RV 542: Coxiella burnetii & Bacillus anthracis

Auch hier wieder eine Anmerkung vorweg: Der kombinierte Ringversuch Bakteriengenomnachweis PCR/NAT Coxiella burnetii & Bacillus anthracis ist ausschließlich für die Abprüfung von NAT-gestützten Methoden und Protokollen zum Direktnachweis geringer Mengen an C. burnetii- und B. anthracis-DNA aus geeigneten klinischen Untersuchungsmaterialien konzipiert. Einige der positiven Proben innerhalb des ausgesandten 4-er Sets enthalten daher typischerweise relativ geringe Mengen der entsprechenden Zielorganismen.

Das aktuelle Set an Ringversuchsproben enthielt zwei Proben mit verschiedenen Mengen an C. burnetii (~1x105 Genomkopien/mL in Probe # 1915422 und ~1x104 Genomkopien/mL in Probe # 1915421), eine Probe mit DNA des B. anthracis-„Pasteur“-Isolats (~1x104 Genomkopien/mL in Probe # 1915423), eine Probe mit DNA des B. anthracis-UR-1-Isolats (~1x104 Genomkopien/mL in Probe # 1915421), sowie eine Probe ohne Zielorganismen (# 1915424), die nur E. coli und eine Suspension aus humanen Zellen enthielt.

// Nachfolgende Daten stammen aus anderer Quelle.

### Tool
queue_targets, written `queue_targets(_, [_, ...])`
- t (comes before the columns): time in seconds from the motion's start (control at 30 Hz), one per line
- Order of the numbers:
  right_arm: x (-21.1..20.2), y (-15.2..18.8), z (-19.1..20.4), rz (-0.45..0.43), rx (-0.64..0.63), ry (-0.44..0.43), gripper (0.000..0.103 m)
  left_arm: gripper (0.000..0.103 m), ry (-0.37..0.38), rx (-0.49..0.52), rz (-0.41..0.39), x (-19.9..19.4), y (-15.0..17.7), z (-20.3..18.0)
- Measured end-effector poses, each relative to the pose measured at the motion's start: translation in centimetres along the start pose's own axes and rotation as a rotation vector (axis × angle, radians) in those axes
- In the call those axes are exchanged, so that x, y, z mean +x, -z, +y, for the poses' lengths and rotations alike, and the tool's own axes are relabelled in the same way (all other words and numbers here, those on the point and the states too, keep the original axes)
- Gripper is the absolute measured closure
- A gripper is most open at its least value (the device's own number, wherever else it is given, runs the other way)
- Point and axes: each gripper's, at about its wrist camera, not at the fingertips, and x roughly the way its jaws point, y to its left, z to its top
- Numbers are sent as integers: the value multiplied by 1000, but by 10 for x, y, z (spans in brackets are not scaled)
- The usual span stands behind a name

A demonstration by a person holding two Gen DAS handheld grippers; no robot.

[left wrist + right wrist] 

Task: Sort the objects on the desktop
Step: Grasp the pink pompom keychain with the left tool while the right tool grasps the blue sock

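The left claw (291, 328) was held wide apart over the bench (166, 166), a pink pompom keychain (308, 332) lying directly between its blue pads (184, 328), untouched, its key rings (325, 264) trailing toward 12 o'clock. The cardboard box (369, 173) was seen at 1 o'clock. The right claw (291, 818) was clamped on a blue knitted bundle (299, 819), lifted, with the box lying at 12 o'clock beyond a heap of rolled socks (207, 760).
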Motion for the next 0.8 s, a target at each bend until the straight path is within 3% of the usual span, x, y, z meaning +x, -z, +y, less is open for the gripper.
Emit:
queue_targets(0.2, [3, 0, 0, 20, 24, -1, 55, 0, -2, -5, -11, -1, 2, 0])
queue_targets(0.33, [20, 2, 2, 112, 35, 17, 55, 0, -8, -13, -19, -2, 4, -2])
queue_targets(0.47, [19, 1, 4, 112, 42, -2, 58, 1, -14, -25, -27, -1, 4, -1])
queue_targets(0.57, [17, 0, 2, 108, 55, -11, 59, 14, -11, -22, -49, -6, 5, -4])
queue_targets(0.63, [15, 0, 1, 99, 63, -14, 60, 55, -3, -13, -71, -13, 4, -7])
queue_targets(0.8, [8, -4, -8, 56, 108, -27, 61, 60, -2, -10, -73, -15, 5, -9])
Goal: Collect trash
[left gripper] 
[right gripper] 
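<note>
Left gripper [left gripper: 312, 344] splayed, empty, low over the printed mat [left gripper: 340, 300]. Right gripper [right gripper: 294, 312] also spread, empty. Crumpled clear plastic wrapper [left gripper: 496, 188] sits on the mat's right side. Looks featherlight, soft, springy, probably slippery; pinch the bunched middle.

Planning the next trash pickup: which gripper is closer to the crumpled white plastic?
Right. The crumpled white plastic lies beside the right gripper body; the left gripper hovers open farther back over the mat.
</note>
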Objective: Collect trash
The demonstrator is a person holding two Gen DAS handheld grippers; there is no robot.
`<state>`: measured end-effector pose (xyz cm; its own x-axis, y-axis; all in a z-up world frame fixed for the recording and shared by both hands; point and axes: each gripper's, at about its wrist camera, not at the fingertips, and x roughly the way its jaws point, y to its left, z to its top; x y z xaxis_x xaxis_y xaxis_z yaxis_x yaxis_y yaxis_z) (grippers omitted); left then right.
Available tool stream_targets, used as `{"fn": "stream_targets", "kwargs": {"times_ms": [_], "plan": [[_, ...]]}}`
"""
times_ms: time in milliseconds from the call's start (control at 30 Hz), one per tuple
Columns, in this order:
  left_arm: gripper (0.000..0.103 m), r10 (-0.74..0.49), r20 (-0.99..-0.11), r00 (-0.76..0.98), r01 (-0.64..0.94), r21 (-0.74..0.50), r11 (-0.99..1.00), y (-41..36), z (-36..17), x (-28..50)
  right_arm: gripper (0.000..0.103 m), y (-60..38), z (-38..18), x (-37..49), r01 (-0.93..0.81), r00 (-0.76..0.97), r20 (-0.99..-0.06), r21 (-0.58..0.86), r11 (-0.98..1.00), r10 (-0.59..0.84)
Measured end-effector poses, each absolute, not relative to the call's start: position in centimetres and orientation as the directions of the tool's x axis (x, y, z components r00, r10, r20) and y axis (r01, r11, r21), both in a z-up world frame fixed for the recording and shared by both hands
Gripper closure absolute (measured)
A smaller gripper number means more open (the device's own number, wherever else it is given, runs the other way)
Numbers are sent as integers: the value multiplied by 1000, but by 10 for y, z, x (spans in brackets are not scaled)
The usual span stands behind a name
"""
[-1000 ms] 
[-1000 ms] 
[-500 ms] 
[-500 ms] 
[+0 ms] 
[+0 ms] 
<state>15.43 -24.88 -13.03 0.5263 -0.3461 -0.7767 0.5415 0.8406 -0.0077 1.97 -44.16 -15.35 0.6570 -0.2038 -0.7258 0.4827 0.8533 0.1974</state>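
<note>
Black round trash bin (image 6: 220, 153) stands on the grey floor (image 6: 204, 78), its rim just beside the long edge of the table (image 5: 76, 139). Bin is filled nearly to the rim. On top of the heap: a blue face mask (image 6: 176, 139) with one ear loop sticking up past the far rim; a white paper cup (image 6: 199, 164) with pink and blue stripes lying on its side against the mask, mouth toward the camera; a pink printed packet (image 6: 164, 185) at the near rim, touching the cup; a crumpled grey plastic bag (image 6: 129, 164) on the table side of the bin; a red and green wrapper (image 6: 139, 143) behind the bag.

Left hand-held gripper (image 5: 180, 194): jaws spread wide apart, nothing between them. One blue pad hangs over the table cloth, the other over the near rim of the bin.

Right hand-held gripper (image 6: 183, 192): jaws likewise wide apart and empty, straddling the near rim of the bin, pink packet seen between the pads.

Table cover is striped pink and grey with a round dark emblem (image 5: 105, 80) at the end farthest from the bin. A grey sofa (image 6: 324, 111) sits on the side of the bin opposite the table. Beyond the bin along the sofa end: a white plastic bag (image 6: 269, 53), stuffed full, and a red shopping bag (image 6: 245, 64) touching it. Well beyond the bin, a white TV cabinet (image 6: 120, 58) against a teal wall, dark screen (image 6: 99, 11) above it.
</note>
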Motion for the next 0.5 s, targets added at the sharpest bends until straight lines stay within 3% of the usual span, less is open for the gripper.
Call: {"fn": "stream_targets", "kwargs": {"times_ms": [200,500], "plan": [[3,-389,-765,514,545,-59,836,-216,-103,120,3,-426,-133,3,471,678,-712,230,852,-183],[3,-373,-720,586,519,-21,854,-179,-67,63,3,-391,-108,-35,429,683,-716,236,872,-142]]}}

Der Übersichtlichkeit halber haben wir uns bei diesem kombinierten Ringversuch entschlossen, die Ergebnislage für die beiden unterschiedlichen Erreger auch in zwei getrennten Tabellen darzustellen: für C. burnetii in den Tabellen 2 und 3 (Anhang 1 [Anh. 1], S. 16) sowie für B. anthracis in den Tabellen 4 und 5 (Anhang 1 [Anh. 1], S. 17).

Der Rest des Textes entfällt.